* **Data block**
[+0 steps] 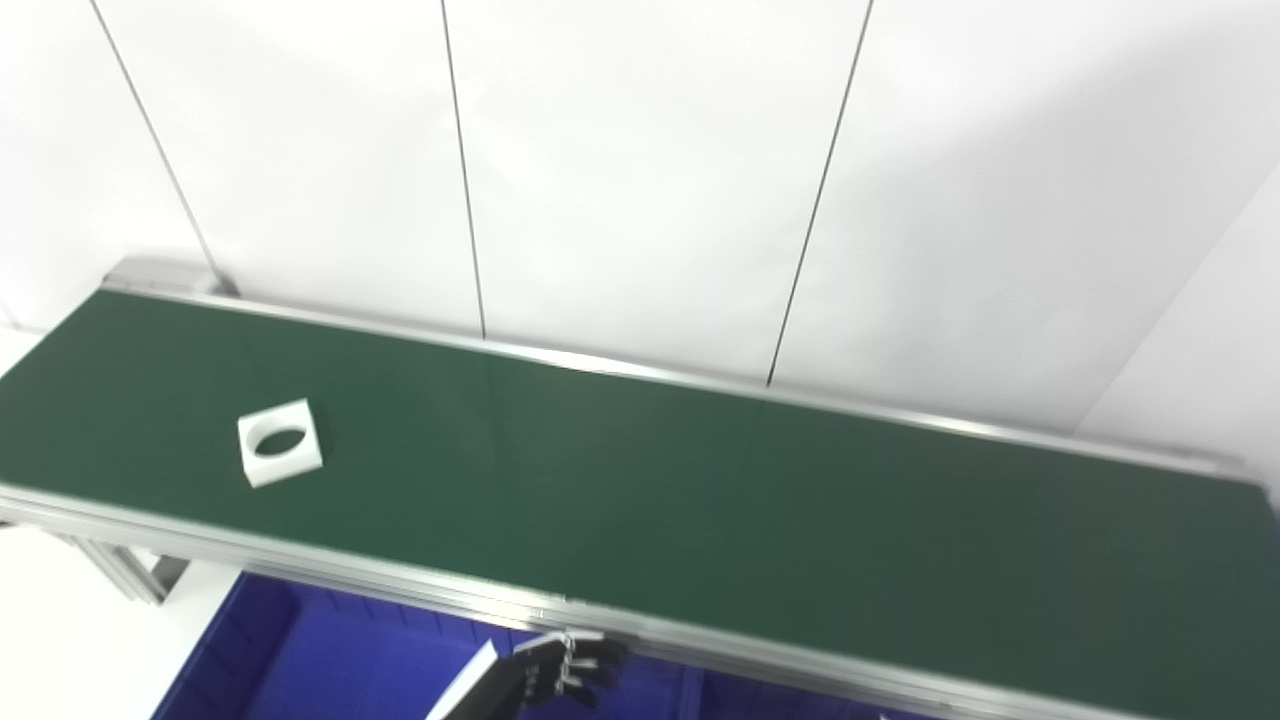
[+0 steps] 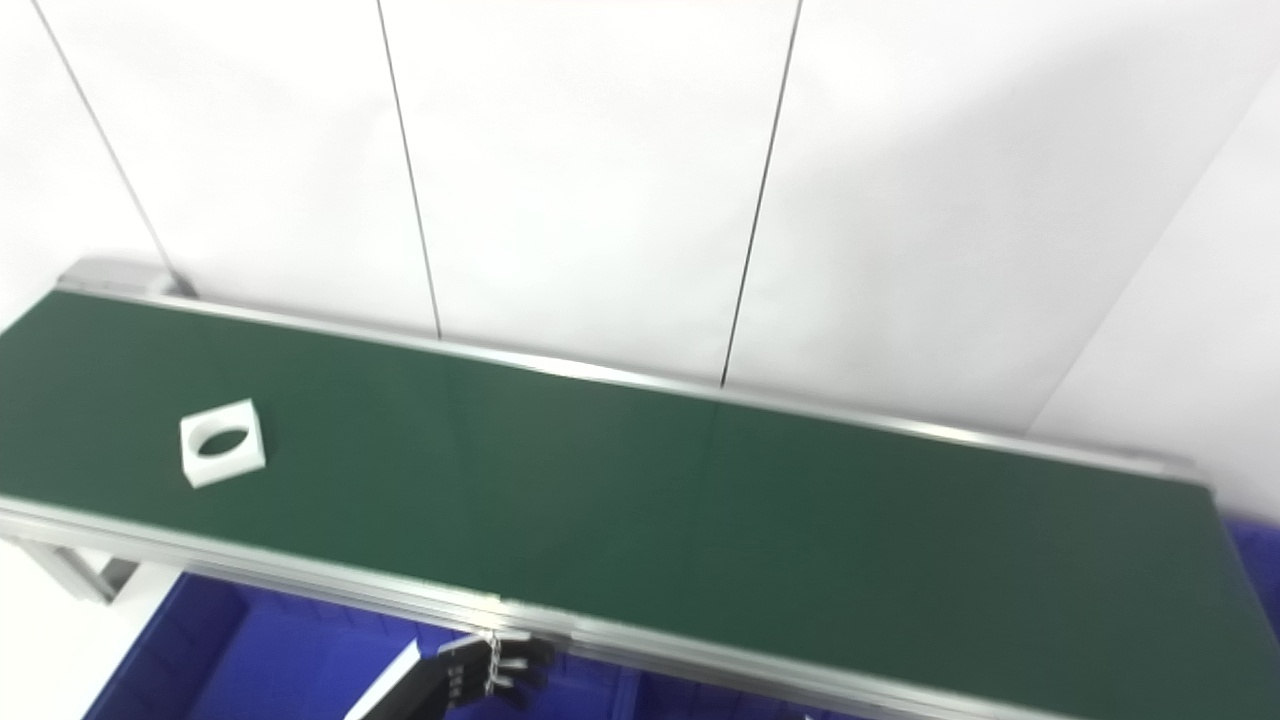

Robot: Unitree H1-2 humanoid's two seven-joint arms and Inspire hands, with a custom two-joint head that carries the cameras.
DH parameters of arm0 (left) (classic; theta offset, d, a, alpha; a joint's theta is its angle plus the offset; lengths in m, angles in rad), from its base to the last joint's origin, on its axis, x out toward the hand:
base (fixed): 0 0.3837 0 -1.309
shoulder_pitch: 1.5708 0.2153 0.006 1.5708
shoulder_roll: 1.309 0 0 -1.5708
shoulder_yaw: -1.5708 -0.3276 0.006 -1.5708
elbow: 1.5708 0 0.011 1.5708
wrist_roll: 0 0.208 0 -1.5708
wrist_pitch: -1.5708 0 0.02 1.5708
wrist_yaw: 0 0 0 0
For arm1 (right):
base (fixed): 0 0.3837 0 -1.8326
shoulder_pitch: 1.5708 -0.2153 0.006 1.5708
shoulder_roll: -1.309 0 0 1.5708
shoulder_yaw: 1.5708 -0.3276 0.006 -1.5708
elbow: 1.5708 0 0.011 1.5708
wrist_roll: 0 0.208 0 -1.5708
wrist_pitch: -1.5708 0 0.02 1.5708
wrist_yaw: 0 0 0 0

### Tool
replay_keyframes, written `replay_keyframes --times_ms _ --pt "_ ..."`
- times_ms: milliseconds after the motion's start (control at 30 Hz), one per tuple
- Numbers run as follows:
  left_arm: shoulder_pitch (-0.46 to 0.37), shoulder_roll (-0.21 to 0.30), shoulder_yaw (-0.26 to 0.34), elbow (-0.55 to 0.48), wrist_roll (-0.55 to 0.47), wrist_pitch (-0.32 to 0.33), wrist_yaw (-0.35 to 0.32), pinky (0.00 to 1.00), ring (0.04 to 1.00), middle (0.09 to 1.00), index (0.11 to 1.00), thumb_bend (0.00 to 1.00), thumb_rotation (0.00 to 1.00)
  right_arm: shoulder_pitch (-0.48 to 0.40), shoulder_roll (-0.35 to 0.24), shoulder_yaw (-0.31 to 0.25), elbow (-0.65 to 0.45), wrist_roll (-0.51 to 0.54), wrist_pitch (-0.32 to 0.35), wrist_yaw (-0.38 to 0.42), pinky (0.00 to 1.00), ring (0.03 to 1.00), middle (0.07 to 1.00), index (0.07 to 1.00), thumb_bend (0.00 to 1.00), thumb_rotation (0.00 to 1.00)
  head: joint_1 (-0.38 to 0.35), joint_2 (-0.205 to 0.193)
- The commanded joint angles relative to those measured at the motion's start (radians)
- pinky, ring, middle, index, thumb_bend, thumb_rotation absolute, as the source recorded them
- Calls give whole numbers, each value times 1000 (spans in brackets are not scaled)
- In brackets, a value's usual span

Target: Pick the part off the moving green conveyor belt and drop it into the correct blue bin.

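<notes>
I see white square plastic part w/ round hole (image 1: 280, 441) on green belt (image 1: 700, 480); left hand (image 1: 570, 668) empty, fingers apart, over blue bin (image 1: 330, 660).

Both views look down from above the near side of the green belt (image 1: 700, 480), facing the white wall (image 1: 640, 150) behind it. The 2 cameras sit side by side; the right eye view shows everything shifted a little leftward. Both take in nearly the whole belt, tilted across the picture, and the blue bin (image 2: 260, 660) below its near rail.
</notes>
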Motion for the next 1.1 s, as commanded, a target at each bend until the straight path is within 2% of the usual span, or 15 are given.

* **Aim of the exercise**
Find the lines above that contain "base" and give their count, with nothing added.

* **Exercise result**
3